:: Exercise goal ::
Print the entries exactly as given.

+++

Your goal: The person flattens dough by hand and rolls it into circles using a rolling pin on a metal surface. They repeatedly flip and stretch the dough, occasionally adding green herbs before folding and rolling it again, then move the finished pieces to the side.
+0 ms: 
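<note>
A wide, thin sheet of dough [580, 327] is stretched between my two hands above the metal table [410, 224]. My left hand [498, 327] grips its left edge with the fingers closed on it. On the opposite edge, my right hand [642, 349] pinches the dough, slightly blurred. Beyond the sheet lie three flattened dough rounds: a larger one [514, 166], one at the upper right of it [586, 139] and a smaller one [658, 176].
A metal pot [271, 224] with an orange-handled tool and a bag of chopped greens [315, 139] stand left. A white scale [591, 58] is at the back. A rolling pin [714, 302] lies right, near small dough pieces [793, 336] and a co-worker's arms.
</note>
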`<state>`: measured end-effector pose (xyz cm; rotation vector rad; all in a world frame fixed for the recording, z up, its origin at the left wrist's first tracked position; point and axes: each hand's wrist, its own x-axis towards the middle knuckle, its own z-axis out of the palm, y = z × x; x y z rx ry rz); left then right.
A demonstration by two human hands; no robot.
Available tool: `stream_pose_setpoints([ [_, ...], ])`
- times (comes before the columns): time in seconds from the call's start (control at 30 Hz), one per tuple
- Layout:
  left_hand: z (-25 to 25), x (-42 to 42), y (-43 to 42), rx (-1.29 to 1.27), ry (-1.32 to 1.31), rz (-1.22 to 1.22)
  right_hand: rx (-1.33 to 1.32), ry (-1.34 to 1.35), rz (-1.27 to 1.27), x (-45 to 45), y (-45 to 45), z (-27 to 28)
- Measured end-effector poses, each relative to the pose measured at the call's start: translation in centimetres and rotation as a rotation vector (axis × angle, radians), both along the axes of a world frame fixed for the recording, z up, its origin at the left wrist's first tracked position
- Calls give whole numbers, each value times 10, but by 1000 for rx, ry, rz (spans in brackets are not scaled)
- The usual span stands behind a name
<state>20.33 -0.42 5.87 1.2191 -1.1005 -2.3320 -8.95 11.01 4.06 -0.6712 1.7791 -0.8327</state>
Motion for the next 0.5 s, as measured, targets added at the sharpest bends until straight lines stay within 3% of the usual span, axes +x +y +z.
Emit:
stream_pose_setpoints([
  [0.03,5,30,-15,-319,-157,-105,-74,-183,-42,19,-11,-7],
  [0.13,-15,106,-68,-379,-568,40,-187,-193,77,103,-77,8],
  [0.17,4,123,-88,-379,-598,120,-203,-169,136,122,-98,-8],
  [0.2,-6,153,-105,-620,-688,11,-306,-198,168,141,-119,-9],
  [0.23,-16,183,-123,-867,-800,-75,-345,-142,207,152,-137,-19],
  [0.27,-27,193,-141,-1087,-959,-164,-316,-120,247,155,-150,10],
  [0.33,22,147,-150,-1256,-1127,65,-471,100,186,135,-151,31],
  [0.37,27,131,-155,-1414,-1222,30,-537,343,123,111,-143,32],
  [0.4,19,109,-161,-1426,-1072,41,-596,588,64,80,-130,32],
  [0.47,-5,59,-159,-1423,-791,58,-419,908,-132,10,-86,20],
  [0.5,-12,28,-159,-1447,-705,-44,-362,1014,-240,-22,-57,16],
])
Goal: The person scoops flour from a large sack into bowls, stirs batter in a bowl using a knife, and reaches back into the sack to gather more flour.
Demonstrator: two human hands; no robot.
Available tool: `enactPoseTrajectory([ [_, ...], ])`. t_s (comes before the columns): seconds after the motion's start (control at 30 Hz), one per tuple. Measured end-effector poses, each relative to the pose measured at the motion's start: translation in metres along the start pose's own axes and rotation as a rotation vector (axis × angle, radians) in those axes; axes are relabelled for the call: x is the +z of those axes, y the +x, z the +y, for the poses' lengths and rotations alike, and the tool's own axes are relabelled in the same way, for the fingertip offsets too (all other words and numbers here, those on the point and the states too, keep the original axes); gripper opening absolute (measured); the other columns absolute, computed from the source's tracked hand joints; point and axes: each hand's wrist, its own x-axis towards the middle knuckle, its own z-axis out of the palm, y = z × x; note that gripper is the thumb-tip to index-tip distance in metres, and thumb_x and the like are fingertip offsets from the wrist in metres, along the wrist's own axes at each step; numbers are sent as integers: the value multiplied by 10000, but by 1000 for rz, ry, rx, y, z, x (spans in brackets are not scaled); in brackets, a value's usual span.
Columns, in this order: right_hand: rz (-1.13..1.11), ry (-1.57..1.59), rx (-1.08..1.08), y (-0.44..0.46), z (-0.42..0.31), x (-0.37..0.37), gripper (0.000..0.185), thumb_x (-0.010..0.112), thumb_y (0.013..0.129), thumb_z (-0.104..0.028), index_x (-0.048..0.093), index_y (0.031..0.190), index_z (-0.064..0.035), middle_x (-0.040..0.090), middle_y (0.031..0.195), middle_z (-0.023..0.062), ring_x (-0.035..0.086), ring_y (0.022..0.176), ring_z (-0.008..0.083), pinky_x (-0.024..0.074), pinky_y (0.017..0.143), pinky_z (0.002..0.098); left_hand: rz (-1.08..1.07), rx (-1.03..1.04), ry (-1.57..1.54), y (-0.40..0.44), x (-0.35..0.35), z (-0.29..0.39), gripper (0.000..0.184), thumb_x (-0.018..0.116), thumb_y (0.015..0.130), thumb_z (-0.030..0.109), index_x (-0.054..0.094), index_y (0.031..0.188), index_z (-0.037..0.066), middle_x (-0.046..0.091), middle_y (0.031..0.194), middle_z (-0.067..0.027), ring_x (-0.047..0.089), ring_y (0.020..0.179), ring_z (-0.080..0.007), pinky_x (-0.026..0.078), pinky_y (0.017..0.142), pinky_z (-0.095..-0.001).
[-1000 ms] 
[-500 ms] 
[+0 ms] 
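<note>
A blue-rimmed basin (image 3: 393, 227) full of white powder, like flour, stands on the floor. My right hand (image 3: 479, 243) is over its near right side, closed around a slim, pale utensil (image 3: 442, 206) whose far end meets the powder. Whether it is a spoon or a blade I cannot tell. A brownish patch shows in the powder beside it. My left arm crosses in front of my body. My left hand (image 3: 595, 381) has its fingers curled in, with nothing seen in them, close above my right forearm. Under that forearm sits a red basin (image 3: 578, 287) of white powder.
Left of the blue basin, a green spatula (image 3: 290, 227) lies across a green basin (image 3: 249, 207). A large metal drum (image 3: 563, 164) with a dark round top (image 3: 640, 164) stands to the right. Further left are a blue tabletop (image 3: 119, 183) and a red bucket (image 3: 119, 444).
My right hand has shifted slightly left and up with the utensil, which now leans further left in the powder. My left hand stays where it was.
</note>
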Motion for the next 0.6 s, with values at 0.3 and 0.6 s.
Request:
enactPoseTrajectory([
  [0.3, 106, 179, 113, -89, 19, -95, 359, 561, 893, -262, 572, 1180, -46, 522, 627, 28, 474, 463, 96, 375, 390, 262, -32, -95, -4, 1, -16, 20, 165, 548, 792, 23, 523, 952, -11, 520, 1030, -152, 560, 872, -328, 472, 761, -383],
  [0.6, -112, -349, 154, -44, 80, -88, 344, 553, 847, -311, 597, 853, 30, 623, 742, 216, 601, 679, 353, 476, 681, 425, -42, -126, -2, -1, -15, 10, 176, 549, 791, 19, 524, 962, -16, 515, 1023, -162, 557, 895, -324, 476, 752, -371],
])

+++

:: Task solution ::
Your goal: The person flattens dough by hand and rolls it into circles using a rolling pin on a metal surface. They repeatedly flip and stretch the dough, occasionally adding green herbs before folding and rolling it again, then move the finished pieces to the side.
+0 ms: 
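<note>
A wide, thin sheet of dough [580, 327] is stretched between my two hands above the metal table [410, 224]. My left hand [498, 327] grips its left edge with the fingers closed on it. On the opposite edge, my right hand [642, 349] pinches the dough, slightly blurred. Beyond the sheet lie three flattened dough rounds: a larger one [514, 166], one at the upper right of it [586, 139] and a smaller one [658, 176].
A metal pot [271, 224] with an orange-handled tool and a bag of chopped greens [315, 139] stand left. A white scale [591, 58] is at the back. A rolling pin [714, 302] lies right, near small dough pieces [793, 336] and a co-worker's arms.
</note>
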`<state>`: measured end-effector pose (xyz cm; rotation vector rad; all in a world frame fixed for the recording, z up, its origin at the left wrist's first tracked position; point and axes: each hand's wrist, its own x-axis towards the middle knuckle, its own z-axis out of the palm, y = z × x; x y z rx ry rz); left then right.
A demonstration by two human hands; no robot.
Available tool: `stream_pose_setpoints([ [_, ...], ])`
- times (comes before the columns): time in seconds from the call's start (control at 30 Hz), one per tuple
- Layout:
  left_hand: z (-25 to 25), x (-42 to 42), y (-43 to 42), rx (-1.29 to 1.27), ry (-1.32 to 1.31), rz (-1.22 to 1.22)
  right_hand: rx (-1.33 to 1.32), ry (-1.34 to 1.35), rz (-1.27 to 1.27), x (-45 to 45), y (-45 to 45), z (-27 to 28)
- Measured end-effector poses, each relative to the pose measured at the call's start: translation in centimetres and rotation as a rotation vector (axis × angle, radians), both along the axes of a world frame fixed for the recording, z up, its origin at the left wrist's first tracked position
- Calls give whole numbers, each value times 10, but by 1000 for rx, ry, rz (spans in brackets are not scaled)
- The usual span stands behind a name
<state>20.33 -0.42 5.87 1.2191 -1.1005 -2.3320 -8.95 11.01 4.06 -0.6712 1.7791 -0.8327</state>
Motion for the next 0.5 s, as measured, targets added at the sharpest bends until straight lines stay within 3% of the usual span, axes +x +y +z.
Emit:
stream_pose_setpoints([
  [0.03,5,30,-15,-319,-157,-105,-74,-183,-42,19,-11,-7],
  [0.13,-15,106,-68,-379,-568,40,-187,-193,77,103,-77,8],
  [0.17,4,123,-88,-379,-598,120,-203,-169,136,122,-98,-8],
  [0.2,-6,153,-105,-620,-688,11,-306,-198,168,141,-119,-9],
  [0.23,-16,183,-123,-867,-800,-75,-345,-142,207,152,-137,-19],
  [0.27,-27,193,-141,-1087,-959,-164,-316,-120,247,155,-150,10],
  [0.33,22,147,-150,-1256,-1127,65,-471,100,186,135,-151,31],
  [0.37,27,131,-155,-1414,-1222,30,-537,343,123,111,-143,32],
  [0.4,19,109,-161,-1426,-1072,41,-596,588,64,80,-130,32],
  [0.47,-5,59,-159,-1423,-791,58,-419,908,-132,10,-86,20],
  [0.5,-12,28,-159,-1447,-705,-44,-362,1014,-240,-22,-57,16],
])
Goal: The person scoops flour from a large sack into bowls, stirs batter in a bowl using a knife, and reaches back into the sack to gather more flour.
Demonstrator: two human hands; no robot.
Available tool: `enactPoseTrajectory([ [_, ...], ])`. t_s (comes before the columns): seconds after the motion's start (control at 30 Hz), one per tuple. Measured end-effector poses, each relative to the pose measured at the motion's start: translation in metres along the start pose's own axes and rotation as a rotation vector (axis × angle, radians) in those axes; axes are relabelled for the call: x is the +z of those axes, y the +x, z the +y, for the poses' lengths and rotations alike, and the tool's own axes are relabelled in the same way, for the fingertip offsets too (all other words and numbers here, those on the point and the states too, keep the original axes); gripper opening absolute (measured); the other columns absolute, computed from the source's tracked hand joints; point and axes: each hand's wrist, its own x-axis towards the middle knuckle, its own z-axis out of the palm, y = z × x; note that gripper is the thumb-tip to index-tip distance in metres, and thumb_x and the like are fingertip offsets from the wrist in metres, along the wrist's own axes at each step; numbers are sent as integers: the value multiplied by 10000, but by 1000 for rz, ry, rx, y, z, x (spans in brackets are not scaled); in brackets, a value's usual span.
Columns, in this order: right_hand: rz (-1.13..1.11), ry (-1.57..1.59), rx (-1.08..1.08), y (-0.44..0.46), z (-0.42..0.31), x (-0.37..0.37), gripper (0.000..0.185), thumb_x (-0.010..0.112), thumb_y (0.013..0.129), thumb_z (-0.104..0.028), index_x (-0.048..0.093), index_y (0.031..0.190), index_z (-0.064..0.035), middle_x (-0.040..0.090), middle_y (0.031..0.195), middle_z (-0.023..0.062), ring_x (-0.035..0.086), ring_y (0.022..0.176), ring_z (-0.008..0.083), pinky_x (-0.024..0.074), pinky_y (0.017..0.143), pinky_z (0.002..0.098); left_hand: rz (-1.08..1.07), rx (-1.03..1.04), ry (-1.57..1.54), y (-0.40..0.44), x (-0.35..0.35), z (-0.29..0.39), gripper (0.000..0.184), thumb_x (-0.018..0.116), thumb_y (0.015..0.130), thumb_z (-0.030..0.109), index_x (-0.054..0.094), index_y (0.031..0.188), index_z (-0.037..0.066), middle_x (-0.046..0.091), middle_y (0.031..0.194), middle_z (-0.067..0.027), ring_x (-0.047..0.089), ring_y (0.020..0.179), ring_z (-0.080..0.007), pinky_x (-0.026..0.078), pinky_y (0.017..0.142), pinky_z (-0.095..-0.001).
[-1000 ms] 
[-500 ms] 
[+0 ms] 
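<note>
A blue-rimmed basin (image 3: 393, 227) full of white powder, like flour, stands on the floor. My right hand (image 3: 479, 243) is over its near right side, closed around a slim, pale utensil (image 3: 442, 206) whose far end meets the powder. Whether it is a spoon or a blade I cannot tell. A brownish patch shows in the powder beside it. My left arm crosses in front of my body. My left hand (image 3: 595, 381) has its fingers curled in, with nothing seen in them, close above my right forearm. Under that forearm sits a red basin (image 3: 578, 287) of white powder.
Left of the blue basin, a green spatula (image 3: 290, 227) lies across a green basin (image 3: 249, 207). A large metal drum (image 3: 563, 164) with a dark round top (image 3: 640, 164) stands to the right. Further left are a blue tabletop (image 3: 119, 183) and a red bucket (image 3: 119, 444).
My right hand has shifted slightly left and up with the utensil, which now leans further left in the powder. My left hand stays where it was.
</note>
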Motion for the next 0.6 s, with values at 0.3 and 0.6 s.
Request:
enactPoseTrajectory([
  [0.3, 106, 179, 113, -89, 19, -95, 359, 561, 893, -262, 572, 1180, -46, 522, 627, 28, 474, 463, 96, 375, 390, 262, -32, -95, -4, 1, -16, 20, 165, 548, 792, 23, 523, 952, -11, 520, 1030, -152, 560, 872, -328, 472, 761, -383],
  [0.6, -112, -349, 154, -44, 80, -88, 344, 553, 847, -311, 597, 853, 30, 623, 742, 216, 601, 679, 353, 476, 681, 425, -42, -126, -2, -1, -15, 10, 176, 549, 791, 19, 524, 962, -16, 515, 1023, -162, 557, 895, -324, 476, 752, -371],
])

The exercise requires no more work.